From ee4b3e9971df8f3d02e4c3c140c753c231f2eb42 Mon Sep 17 00:00:00 2001
From: Moe Jette <jette1@llnl.gov>
Date: Wed, 19 Aug 2009 18:29:46 +0000
Subject: [PATCH] Change default PreemptionType to preempt/none Validity check
 values PreemptionType and PreemptMode for compatability Update documentation
 on PreemptionType and PreemptMode

---
 doc/html/preempt.shtml    | 96 +++++++++++++++++++++++----------------
 doc/man/man5/slurm.conf.5 | 21 ++++-----
 src/common/read_config.c  | 16 +++++++
 src/common/read_config.h  |  2 +-
 4 files changed, 83 insertions(+), 52 deletions(-)

diff --git a/doc/html/preempt.shtml b/doc/html/preempt.shtml
index 5b2d4843ce2..adbe05226b5 100644
--- a/doc/html/preempt.shtml
+++ b/doc/html/preempt.shtml
@@ -18,21 +18,21 @@ resources if so configured in newer versions of SLURM.
 In SLURM version 2.0 and earlier, high priority work is identified by the 
 priority of the job's partition and low priority jobs are always suspended.
 The job preemption logic is within the <I>sched/gang</I> plugin.
+In SLURM version 2.1 and higher, the job's partition priority or its 
+Quality Of Service (QOS) can be used to identify the which jobs can preempt 
+or be preempted by other jobs.
 </P>
 <P>
-<!--In SLURM version 2.1 and higher, the job's partition priority or its 
-Quality Of Service (QOS) can be used to identify the which jobs can preempt 
-or be preempted by other jobs.-->
-SLURM version 2.1 offers the option of requeuing low priority jobs
-rather than suspending them, which may permit the preempted jobs to restart 
-faster by using different resources.
-SLURM version 2.1 also offers the option of checkpointing low priority jobs
-rather than suspending them
+SLURM version 2.1 offers several options for the job preemption mechanism
+including checkpoint, requeue, or cancel.

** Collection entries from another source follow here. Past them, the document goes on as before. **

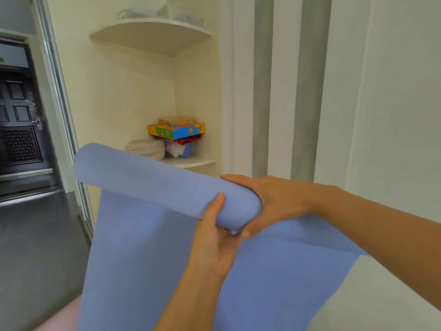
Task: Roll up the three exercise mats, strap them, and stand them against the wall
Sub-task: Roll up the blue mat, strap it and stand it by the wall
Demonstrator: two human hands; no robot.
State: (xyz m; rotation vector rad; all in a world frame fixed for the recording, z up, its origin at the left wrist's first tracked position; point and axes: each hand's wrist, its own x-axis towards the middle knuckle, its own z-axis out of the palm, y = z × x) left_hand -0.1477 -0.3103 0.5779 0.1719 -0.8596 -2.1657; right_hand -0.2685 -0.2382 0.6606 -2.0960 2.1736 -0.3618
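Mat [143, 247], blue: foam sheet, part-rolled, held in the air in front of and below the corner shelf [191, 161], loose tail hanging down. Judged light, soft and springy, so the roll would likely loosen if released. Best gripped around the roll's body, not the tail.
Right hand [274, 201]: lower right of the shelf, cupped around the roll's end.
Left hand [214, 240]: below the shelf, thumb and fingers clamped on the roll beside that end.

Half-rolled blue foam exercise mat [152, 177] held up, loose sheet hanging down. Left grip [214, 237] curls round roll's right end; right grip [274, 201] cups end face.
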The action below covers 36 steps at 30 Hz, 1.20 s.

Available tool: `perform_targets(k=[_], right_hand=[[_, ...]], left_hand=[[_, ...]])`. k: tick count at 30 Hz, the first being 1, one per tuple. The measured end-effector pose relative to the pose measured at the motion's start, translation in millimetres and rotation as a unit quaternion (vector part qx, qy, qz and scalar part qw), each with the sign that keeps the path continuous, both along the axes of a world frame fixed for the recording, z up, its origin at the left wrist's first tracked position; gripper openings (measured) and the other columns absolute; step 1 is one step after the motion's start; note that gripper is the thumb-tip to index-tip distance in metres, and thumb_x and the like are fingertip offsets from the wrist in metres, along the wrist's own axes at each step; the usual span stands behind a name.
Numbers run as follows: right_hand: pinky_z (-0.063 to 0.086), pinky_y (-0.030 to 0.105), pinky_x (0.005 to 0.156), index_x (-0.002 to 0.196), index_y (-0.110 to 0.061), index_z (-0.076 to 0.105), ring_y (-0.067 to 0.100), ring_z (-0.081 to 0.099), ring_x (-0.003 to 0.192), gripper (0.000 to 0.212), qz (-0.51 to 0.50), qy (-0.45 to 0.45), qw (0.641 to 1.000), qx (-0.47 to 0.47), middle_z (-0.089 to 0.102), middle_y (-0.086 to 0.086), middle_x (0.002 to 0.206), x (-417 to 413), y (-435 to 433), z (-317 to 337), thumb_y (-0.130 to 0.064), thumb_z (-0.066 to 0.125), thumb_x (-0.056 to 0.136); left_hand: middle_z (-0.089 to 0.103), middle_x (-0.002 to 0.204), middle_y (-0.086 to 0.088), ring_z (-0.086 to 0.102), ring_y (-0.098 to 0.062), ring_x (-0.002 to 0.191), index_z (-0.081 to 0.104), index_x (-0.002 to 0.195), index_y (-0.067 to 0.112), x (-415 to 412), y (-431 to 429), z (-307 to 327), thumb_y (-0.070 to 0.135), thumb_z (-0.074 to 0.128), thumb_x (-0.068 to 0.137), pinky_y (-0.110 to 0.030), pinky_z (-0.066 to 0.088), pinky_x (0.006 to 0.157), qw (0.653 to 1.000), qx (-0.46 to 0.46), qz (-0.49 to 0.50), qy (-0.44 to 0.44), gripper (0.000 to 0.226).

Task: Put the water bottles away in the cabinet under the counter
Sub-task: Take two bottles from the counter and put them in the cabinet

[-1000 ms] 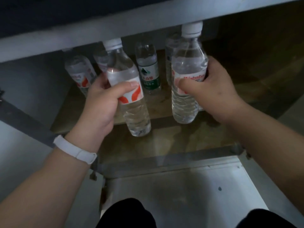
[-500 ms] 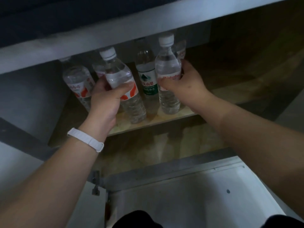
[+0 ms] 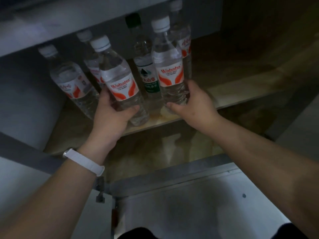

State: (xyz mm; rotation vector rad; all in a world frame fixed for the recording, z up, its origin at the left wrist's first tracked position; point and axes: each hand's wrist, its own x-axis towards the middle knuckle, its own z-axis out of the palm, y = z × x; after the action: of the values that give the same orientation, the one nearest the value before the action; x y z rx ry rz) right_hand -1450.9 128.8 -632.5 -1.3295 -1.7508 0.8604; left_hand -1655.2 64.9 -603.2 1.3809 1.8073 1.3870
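Note:
Two clear water bottles with red-and-white labels stand on the wooden cabinet shelf (image 3: 245, 90). My left hand (image 3: 112, 114) is wrapped around the lower part of the left bottle (image 3: 120, 83). My right hand (image 3: 191, 104) grips the base of the right bottle (image 3: 170, 69). Both bottles rest near the shelf's front edge. Between them stands a green-labelled bottle (image 3: 148, 76). More red-labelled bottles stand behind: one at far left (image 3: 72, 83), one behind the left bottle (image 3: 92, 66), one behind the right bottle (image 3: 184, 40).
The counter's grey front edge (image 3: 69, 31) overhangs the shelf. A lower wooden cabinet floor (image 3: 155, 152) lies below the shelf. An open grey cabinet door (image 3: 189, 204) lies in front of me. The shelf's right side (image 3: 259, 62) is dark. A white band sits on my left wrist (image 3: 84, 161).
Both hands pushed their bottles further in and set them down on the shelf beside the green-labelled bottle. My grips slid down towards the bottles' bases.

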Motion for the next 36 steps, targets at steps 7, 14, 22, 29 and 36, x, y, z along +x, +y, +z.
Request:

+the option of requeuing low priority jobs 
 Checkpointed jobs are not automatically requeued or restarted.
-Requeuing jobs also releases their memory space for use by other jobs.
-In SLURM version 2.1, the job preemption logic was moved directly into the
-main code bases to permit use of both job preemption plus the backfill 
-scheduler plugin, <i>sched/backfill</I>.
+Requeued jobs may restart faster by using different resources.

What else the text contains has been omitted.